Government to Construct 15,000 Classrooms for Junior Secondary School

The Kenyan government has announced plans to construct 15,000 classrooms within the next year to accommodate the final class in Junior Secondary School (JSS). Here are the key details:

Construction Plans:

  1. Number of Classrooms:
  2. Financial Allocation:
    • The project is set to cost Sh12.8 billion, with the government providing Sh3.9 billion, and the World Bank contributing an additional Sh9 billion.
  3. World Bank Assistance:
    • The World Bank’s financial support will assist in constructing 9,000 classrooms, indicating a substantial contribution to the infrastructure development for Junior Secondary School.
  4. Legislator Contribution:
    • Members of Parliament will play a role in the construction efforts, utilizing the National Government Constituency Development Fund (NG-CDF) for additional class building.

Implementation Timeline:

  1. One-Year Construction Period:
    • The construction of the 15,000 classrooms is targeted to be completed within the next year.

Other Education Developments:

  1. CBC Implementation:
    • The pioneer class of the Competency-Based Curriculum (CBC) is set to join Grade 8 in January, marking a significant step in the education system.
  2. KPSEA Assessment:
    • Learners joining Grade 7, after completing their Kenya Primary School Education Assessment (KPSEA) assessment, will transition to Junior School on January 15.
  3. KPSEA Results:
    • Unlike the Kenya Certificate of Primary Education (KCPE), KPSEA results will not be used for learner placement.

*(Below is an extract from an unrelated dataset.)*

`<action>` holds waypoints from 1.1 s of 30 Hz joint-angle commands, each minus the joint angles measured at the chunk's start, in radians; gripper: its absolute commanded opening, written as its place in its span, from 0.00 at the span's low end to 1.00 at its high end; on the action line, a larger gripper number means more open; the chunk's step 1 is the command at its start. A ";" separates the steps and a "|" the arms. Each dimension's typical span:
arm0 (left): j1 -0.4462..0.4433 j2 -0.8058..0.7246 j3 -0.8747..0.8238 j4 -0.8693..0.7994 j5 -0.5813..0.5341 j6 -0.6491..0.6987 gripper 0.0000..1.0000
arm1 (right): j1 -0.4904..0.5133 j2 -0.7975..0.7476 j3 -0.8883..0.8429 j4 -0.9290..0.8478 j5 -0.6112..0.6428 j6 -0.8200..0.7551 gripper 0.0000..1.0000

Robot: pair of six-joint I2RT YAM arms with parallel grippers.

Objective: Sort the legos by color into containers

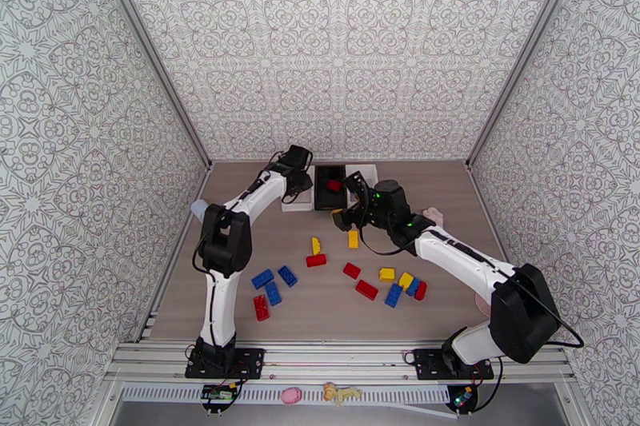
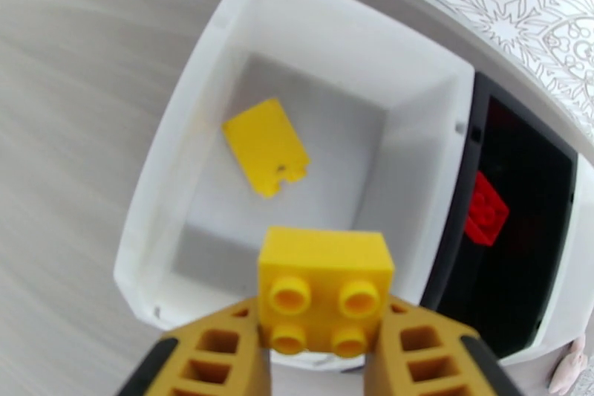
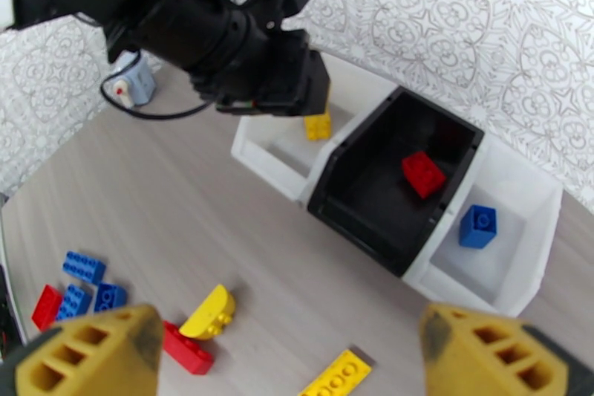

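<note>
left arm [image 1: 250, 197] stretched forward, left gripper [image 2: 323, 327] clamped on yellow lego [image 2: 325, 271]; right gripper [image 3: 289, 353] spread wide.

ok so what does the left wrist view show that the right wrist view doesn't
Left wrist view: a flat yellow piece lying on the floor of the left white bin, and the studs of the yellow brick clamped in the left gripper. Right wrist view: a blue brick in the right white bin, loose legos on the table, and the right gripper open above them. Shared: the held yellow brick over the left white bin, and the black bin with one red brick inside.
</note>
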 commanded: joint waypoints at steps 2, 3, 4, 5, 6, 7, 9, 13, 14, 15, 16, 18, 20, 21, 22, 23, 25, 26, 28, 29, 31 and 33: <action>0.014 0.047 0.044 0.002 0.032 0.036 0.34 | 0.004 -0.044 -0.021 0.015 0.040 0.026 0.94; 0.012 0.043 0.044 0.003 0.028 0.044 0.36 | 0.004 -0.053 -0.027 0.021 0.051 0.030 0.94; 0.010 0.035 0.044 0.005 0.021 0.055 0.38 | 0.003 -0.063 -0.035 0.024 0.068 0.032 0.94; 0.006 0.028 0.037 0.009 0.012 0.067 0.40 | 0.003 -0.071 -0.043 0.026 0.089 0.034 0.94; 0.003 0.000 0.030 0.016 0.010 0.080 0.42 | 0.004 -0.078 -0.050 0.027 0.109 0.038 0.94; -0.002 -0.020 0.019 0.023 0.007 0.095 0.46 | 0.004 -0.087 -0.061 0.033 0.133 0.043 0.94; -0.007 -0.063 -0.013 0.041 0.003 0.115 0.52 | 0.004 -0.111 -0.085 0.057 0.185 0.067 0.94; -0.020 -0.184 -0.136 0.112 0.003 0.143 0.62 | 0.004 -0.155 -0.118 0.070 0.283 0.100 0.94; -0.022 -0.222 -0.181 0.142 0.005 0.147 0.63 | 0.003 -0.164 -0.124 0.066 0.308 0.110 0.94; -0.027 -0.255 -0.221 0.171 0.008 0.154 0.64 | 0.002 -0.169 -0.126 0.062 0.332 0.118 0.94; -0.032 -0.296 -0.268 0.207 0.016 0.167 0.65 | 0.002 -0.173 -0.131 0.056 0.356 0.132 0.94; -0.047 -0.367 -0.349 0.265 0.020 0.198 0.67 | -0.001 -0.174 -0.136 0.049 0.376 0.143 0.94; -0.067 -0.439 -0.436 0.325 0.025 0.236 0.71 | -0.001 -0.171 -0.146 0.044 0.385 0.154 0.95; -0.076 -0.475 -0.471 0.352 0.026 0.255 0.73 | -0.001 -0.166 -0.148 0.046 0.395 0.169 0.95; -0.090 -0.512 -0.518 0.385 0.036 0.283 0.78 | -0.001 -0.161 -0.147 0.039 0.409 0.193 0.95; -0.106 -0.549 -0.560 0.418 0.047 0.319 0.86 | -0.002 -0.156 -0.142 0.024 0.416 0.212 0.96; -0.141 -0.612 -0.630 0.463 0.066 0.405 1.00 | -0.003 -0.147 -0.133 -0.010 0.430 0.243 0.98; -0.159 -0.644 -0.669 0.474 0.066 0.450 1.00 | -0.001 -0.148 -0.123 -0.041 0.433 0.249 1.00; -0.182 -0.707 -0.740 0.493 0.089 0.506 1.00 | -0.001 -0.151 -0.120 -0.081 0.428 0.255 1.00; -0.187 -0.740 -0.782 0.516 0.122 0.531 1.00 | -0.001 -0.154 -0.123 -0.094 0.427 0.264 1.00; -0.198 -0.802 -0.870 0.580 0.186 0.561 1.00 | -0.001 -0.155 -0.120 -0.134 0.424 0.290 0.99; -0.211 -0.862 -0.954 0.653 0.278 0.600 1.00 | -0.002 -0.148 -0.110 -0.162 0.410 0.302 1.00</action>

Instead, they serve as an indicator of students’ achievements in their six years of primary school.

Funding for First-Term Capitation:

  1. Government Support:
    • The government has released Sh7.6 billion for first-term capitation to ensure a smooth reopening of schools.
  2. Infrastructure Development:
    • Part of the capitation funds will be allocated for the construction of laboratories in institutions, focusing on infrastructure development.
  3. Capitation Allocation:
    • Out of the Sh15,000 issued as capitation to junior schools, Sh4,000 is designated for infrastructure development, with a priority on laboratories.

Challenges and Stakeholder Concerns:

  1. Stakeholder Reservations:
    • Education stakeholders and school heads have expressed concerns about Junior School facilities, citing poor staffing, lack of facilities, and low motivation among teachers.
    • The Kenya Union of Post Primary Education Teachers (Kuppet) emphasized the need to address these issues before schools open next year.

The government’s commitment to constructing 15,000 classrooms for Junior Secondary School reflects a strategic effort to enhance infrastructure and accommodate the evolving needs of the education system. The collaboration with the World Bank and the involvement of Members of Parliament highlight a multifaceted approach to address challenges and improve the learning environment for students.